Roma. «Sciopero sabotato con gli interinali»

19/11/2007
    domenica 18 novembre 2007

      Pagina II – ROMA/In primo piano

        «Sciopero del commercio
        sabotato con gli interinali»

          Ieri fermo l’80% del personale della distribuzione

            Roma
            b.c.

            QUELLO DI IERI non è stato un sabato di shopping come tutti gli altri, ma forse non se ne sono accorti in molti perché mentre l’80% dei lavoratori della distribuzione, del terziario e dei servizi incrociavano le braccia in tutta Italia per lo sciopero generale indetto dalle categorie del commercio Cgil–Cisl–Uil per il rinnovo del contratto, le grandi catene di distribuzione si rivolgevano alle agenzie di somministrazione per sostituirli con lavoratori interinali e intanto acquistavano spazi pubblicitari sui quotidiani nazionali per rassicurare la clientela.

            «Accade anche questo in un Paese dove sembra essere ormai sport diffuso quello di non rinnovare i contratti. Ieri eravamo a Piazza Barberini a portare la solidarietà di tutto il sindacato confederale ai metalmeccanici in attesa del rinnovo da oltre 5 mesi, oggi siamo a Piazza Dante al fianco dei lavoratori del commercio, il cui contratto è scaduto da quasi un anno». Spiega Walter Schiavella, segretario generale della Cgil di Roma e Lazio, presente alla manifestazione regionale che si è svolta davanti la sede di Confcommercio, dove in oltre 3mila hanno dato vita per l’intera mattinata ad un coloratissimo e chiassosissimo happening. Due carri con musica dal vivo improvvisata da alcuni delegati della libreria Rinascita e da un gruppo di delegati nordafricani con i loro djembè, migliaia di fischietti e bandiere, le magliette con su scritto “vogliamo il contratto di lavoro”, in molti con tutta la famiglia al completo, un pulman da Frosinone che ha portato tutti, nessuno escluso, i lavoratori di un’azienda. Ma soprattutto, una piazza piena di donne e di giovani, che «dedichiamo a chi vorrebbe dividerci, a chi accusa il sindacato di difendere i diritti solo dei garantiti e dei pensionati» racconta Alessandra, delegata della Rinascente, 26 anni, una laurea e le idee molto chiare: «Qui in piazza abbiamo portato tantissimi giovani, gran parte dei quali hanno contratti a tempo determinato o part time, che sanno quanto sia importante essere uniti ed organizzati per difendere insieme i diritti di tutti. Solo questo ci consentirà di costruirci un futuro».

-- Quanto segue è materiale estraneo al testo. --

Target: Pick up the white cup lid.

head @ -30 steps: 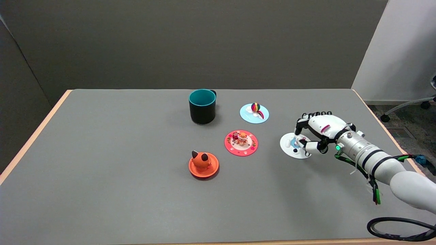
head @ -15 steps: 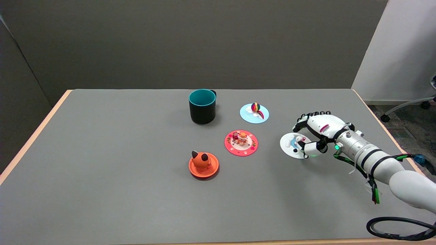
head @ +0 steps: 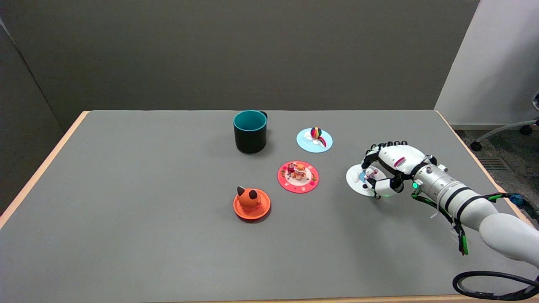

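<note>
1. Four cup lids lie on the grey table [head: 126, 189], and the white cup lid [head: 357, 180] is the rightmost of them, under the right hand [head: 389, 168]
2. The right hand reaches in from the lower right, palm down, arched over the right half of the white cup lid; its fingers [head: 367, 158] curl down at the lid's far side and the thumb [head: 380, 184] comes in at the near side, around the small figure on top of the lid
3. Fingers and thumb are drawn in close on that figure, but whether they actually pinch it cannot be told; the lid's left part shows bare, and whether the lid rests flat on the table or is raised cannot be told either
4. The red cup lid [head: 298, 176] with a small orange figure lies well to the left of the white one
5. The light blue cup lid [head: 314, 140] with a striped ball on it lies farther back, between the red lid and the table's far edge
6. The orange cup lid [head: 252, 203] with an eared figure lies nearest the camera, left of the red one
7. A black mug [head: 250, 131] with a teal inside stands upright at the back, left of the light blue lid
8. A black cable loop [head: 492, 284] lies at the lower right corner, below the white arm
</note>
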You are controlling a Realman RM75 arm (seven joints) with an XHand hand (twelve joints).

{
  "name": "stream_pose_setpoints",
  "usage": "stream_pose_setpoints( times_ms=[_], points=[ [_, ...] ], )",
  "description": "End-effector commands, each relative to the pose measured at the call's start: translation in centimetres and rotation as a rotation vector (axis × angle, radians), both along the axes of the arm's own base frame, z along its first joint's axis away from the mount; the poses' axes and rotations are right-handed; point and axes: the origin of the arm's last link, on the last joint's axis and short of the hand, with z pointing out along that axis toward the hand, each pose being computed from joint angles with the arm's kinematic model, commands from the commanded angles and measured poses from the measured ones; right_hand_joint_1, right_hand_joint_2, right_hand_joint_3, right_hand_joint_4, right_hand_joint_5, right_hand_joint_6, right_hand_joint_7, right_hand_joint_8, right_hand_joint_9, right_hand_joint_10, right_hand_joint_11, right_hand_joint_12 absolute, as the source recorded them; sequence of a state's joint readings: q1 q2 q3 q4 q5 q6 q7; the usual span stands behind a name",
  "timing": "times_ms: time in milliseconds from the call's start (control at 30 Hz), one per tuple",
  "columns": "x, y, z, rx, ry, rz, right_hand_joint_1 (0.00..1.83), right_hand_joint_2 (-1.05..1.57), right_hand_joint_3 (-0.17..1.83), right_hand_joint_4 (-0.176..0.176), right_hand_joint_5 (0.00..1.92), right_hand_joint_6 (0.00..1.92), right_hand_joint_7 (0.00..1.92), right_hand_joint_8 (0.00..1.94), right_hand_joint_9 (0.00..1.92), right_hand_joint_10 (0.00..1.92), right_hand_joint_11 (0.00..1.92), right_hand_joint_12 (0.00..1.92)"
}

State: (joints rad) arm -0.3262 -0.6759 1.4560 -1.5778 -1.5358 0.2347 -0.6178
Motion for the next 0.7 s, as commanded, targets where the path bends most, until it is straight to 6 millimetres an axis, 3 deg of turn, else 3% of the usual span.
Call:
stream_pose_setpoints(
  times_ms=[33,333,367,400,600,633,667,700],
  points=[
    [0.0,0.0,0.2,-0.006,0.003,0.001,0.87,1.26,0.22,0.003,0.54,1.64,0.26,0.93,0.38,0.75,0.44,0.37],
    [0.1,-0.1,0.3,-0.012,0.006,0.009,0.78,1.33,0.25,0.002,0.43,1.8,0.13,1.13,0.28,1.06,0.45,0.53],
    [0.1,-0.1,0.3,-0.013,0.005,0.011,0.88,1.38,0.18,0.013,0.44,1.81,0.26,1.62,0.29,1.06,0.43,0.59],
    [0.1,-0.1,0.3,-0.013,0.003,0.01,0.94,1.42,0.14,0.019,0.44,1.82,0.33,1.91,0.3,1.07,0.42,0.62],
    [0.6,-0.6,0.1,-0.009,-0.034,0.014,0.97,1.4,0.11,0.017,0.49,1.76,0.37,1.85,0.31,1.13,0.44,0.68],
    [0.7,-0.8,0.0,0.0,-0.034,0.013,1.0,1.41,0.03,0.014,0.52,1.7,0.41,1.8,0.34,1.05,0.45,0.71],
    [0.9,-1.0,-0.2,0.014,-0.035,0.011,0.97,1.38,0.16,0.02,0.48,1.77,0.37,1.86,0.34,1.13,0.44,0.7],
    [1.0,-1.1,-0.3,0.021,-0.035,0.009,0.97,1.38,0.16,0.021,0.48,1.76,0.38,1.85,0.34,1.13,0.45,0.71]
  ],
)
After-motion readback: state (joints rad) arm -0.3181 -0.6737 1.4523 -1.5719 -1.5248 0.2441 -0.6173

            «Confcommercio, spinta dalla lobby della grande distribuzione, ha rotto lo scorso settembre le trattative – racconta Silvana Morini, segretaria generale Filcams – dicendo no all’accordo del 23 luglio e no alle richieste contenute nella nostra piattaforma. Lo abbiamo scritto in 800mila volantini distribuiti in questi giorni in tutti i centri commerciali alla clientela, vi sembra troppo chiedere 78 euro di aumento mensile da raggiungere in due anni recuperando il potere di acquisto dei nostri salari? Vi sembra eccessivo chiedere più diritti per i lavoratori precari, per gli apprendisti, per i giovani che lavorano per 400 euro al mese senza futuro? Per questo abbiamo chiesto ai consumatori di aiutarci facendo lo sciopero della spesa per l’intera giornata di oggi. Sono convinta che – conclude la Morini – nonostante l’antisindacale tentativo della grande distribuzione di renderci invisibili sostituendoci con altri lavoratori invisibili, gli interinali, la gente ci abbia ascoltato».